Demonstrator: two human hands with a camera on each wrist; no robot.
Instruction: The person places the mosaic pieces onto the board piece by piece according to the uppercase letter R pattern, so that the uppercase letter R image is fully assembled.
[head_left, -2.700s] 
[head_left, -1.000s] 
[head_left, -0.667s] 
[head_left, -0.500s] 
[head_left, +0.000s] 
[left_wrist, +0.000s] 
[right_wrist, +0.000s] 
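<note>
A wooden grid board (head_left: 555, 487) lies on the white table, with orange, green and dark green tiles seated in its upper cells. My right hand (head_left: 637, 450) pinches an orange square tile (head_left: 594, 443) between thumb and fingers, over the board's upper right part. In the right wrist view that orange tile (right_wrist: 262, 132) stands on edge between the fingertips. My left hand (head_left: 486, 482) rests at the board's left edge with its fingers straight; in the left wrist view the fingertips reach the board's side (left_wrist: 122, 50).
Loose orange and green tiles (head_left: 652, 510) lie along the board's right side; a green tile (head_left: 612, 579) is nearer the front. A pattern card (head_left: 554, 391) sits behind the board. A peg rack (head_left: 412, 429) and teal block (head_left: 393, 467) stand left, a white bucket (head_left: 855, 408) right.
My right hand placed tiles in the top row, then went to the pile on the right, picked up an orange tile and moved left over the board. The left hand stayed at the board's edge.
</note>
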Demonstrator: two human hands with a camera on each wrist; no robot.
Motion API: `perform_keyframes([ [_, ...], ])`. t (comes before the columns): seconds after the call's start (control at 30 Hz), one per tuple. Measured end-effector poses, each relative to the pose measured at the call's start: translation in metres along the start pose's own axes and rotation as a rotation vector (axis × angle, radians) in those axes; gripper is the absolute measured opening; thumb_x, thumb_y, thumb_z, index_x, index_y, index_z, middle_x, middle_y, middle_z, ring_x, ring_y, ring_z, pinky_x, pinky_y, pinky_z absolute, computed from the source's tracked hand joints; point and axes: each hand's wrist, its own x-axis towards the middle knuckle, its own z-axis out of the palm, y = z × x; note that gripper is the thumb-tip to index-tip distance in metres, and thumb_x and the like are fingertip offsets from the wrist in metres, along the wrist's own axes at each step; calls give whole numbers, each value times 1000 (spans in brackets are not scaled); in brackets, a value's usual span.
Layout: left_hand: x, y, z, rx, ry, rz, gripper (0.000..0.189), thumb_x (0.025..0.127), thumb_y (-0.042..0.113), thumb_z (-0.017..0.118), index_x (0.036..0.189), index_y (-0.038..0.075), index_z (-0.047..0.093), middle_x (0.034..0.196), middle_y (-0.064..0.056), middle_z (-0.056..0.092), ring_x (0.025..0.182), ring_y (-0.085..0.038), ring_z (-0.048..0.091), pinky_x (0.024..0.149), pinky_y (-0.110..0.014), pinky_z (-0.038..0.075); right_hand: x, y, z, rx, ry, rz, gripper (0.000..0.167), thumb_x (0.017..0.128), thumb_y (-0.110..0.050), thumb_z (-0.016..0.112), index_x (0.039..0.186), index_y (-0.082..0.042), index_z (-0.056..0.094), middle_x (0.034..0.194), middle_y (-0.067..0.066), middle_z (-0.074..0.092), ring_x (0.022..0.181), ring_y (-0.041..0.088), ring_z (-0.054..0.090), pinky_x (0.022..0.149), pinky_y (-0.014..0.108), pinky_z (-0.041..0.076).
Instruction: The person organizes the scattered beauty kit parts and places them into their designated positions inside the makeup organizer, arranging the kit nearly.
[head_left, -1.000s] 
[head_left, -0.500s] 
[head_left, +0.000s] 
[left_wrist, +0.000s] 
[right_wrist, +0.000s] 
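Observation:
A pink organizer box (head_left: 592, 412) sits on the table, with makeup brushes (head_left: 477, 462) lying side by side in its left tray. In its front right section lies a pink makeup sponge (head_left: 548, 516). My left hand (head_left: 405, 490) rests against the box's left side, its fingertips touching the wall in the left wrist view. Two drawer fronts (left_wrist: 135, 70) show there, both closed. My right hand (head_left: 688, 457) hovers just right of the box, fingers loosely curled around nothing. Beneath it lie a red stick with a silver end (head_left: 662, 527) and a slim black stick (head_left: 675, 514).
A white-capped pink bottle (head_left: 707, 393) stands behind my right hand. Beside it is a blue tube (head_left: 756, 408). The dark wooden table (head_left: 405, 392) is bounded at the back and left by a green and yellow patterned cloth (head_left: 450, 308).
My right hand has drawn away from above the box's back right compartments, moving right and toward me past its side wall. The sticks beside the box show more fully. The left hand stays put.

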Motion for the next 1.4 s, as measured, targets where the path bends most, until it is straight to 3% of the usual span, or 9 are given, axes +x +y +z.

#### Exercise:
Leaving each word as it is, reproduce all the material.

#### Solution to the exercise:
Demonstrator: two human hands with a camera on each wrist; no robot.
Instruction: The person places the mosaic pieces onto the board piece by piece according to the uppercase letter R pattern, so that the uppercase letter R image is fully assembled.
[head_left, -2.700s] 
[head_left, -1.000s] 
[head_left, -0.667s] 
[head_left, -0.500s] 
[head_left, +0.000s] 
[left_wrist, +0.000s] 
[right_wrist, +0.000s] 
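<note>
A wooden grid board (head_left: 555, 487) lies on the white table, with orange, green and dark green tiles seated in its upper cells. My right hand (head_left: 637, 450) pinches an orange square tile (head_left: 594, 443) between thumb and fingers, over the board's upper right part. In the right wrist view that orange tile (right_wrist: 262, 132) stands on edge between the fingertips. My left hand (head_left: 486, 482) rests at the board's left edge with its fingers straight; in the left wrist view the fingertips reach the board's side (left_wrist: 122, 50).
Loose orange and green tiles (head_left: 652, 510) lie along the board's right side; a green tile (head_left: 612, 579) is nearer the front. A pattern card (head_left: 554, 391) sits behind the board. A peg rack (head_left: 412, 429) and teal block (head_left: 393, 467) stand left, a white bucket (head_left: 855, 408) right.
My right hand placed tiles in the top row, then went to the pile on the right, picked up an orange tile and moved left over the board. The left hand stayed at the board's edge.
</note>
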Demonstrator: two human hands with a camera on each wrist; no robot.
Motion API: `perform_keyframes([ [_, ...], ])`. t (comes before the columns): seconds after the call's start (control at 30 Hz), one per tuple. Measured end-effector poses, each relative to the pose measured at the call's start: translation in metres along the start pose's own axes and rotation as a rotation vector (axis × angle, radians) in those axes; gripper is the absolute measured opening; thumb_x, thumb_y, thumb_z, index_x, index_y, index_z, middle_x, middle_y, middle_z, ring_x, ring_y, ring_z, pinky_x, pinky_y, pinky_z absolute, computed from the source's tracked hand joints; point and axes: each hand's wrist, its own x-axis towards the middle knuckle, its own z-axis out of the palm, y = z × x; note that gripper is the thumb-tip to index-tip distance in metres, and thumb_x and the like are fingertip offsets from the wrist in metres, along the wrist's own axes at each step; calls give whole numbers, each value times 1000 (spans in brackets are not scaled); in brackets, a value's usual span.
Layout: left_hand: x, y, z, rx, ry, rz, gripper (0.000..0.189), thumb_x (0.025..0.127), thumb_y (-0.042..0.113), thumb_z (-0.017..0.118), index_x (0.036..0.189), index_y (-0.038..0.075), index_z (-0.047..0.093), middle_x (0.034..0.196), middle_y (-0.064..0.056), middle_z (-0.056..0.092), ring_x (0.025..0.182), ring_y (-0.085..0.038), ring_z (-0.048..0.091), pinky_x (0.024..0.149), pinky_y (-0.110..0.014), pinky_z (-0.038..0.075); right_hand: x, y, z, rx, ry, rz, gripper (0.000..0.167), thumb_x (0.017..0.128), thumb_y (-0.110..0.050), thumb_z (-0.016..0.112), index_x (0.039..0.186), index_y (-0.082..0.042), index_z (-0.056..0.094), middle_x (0.034..0.194), middle_y (-0.067..0.066), middle_z (-0.074..0.092), ring_x (0.022..0.181), ring_y (-0.041..0.088), ring_z (-0.054..0.090), pinky_x (0.022..0.149), pinky_y (-0.014..0.108), pinky_z (-0.041..0.076).
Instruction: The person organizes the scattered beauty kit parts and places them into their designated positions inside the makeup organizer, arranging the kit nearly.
[head_left, -1.000s] 
[head_left, -0.500s] 
[head_left, +0.000s] 
[left_wrist, +0.000s] 
[right_wrist, +0.000s] 
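Observation:
A pink organizer box (head_left: 592, 412) sits on the table, with makeup brushes (head_left: 477, 462) lying side by side in its left tray. In its front right section lies a pink makeup sponge (head_left: 548, 516). My left hand (head_left: 405, 490) rests against the box's left side, its fingertips touching the wall in the left wrist view. Two drawer fronts (left_wrist: 135, 70) show there, both closed. My right hand (head_left: 688, 457) hovers just right of the box, fingers loosely curled around nothing. Beneath it lie a red stick with a silver end (head_left: 662, 527) and a slim black stick (head_left: 675, 514).
A white-capped pink bottle (head_left: 707, 393) stands behind my right hand. Beside it is a blue tube (head_left: 756, 408). The dark wooden table (head_left: 405, 392) is bounded at the back and left by a green and yellow patterned cloth (head_left: 450, 308).
My right hand has drawn away from above the box's back right compartments, moving right and toward me past its side wall. The sticks beside the box show more fully. The left hand stays put.
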
Motion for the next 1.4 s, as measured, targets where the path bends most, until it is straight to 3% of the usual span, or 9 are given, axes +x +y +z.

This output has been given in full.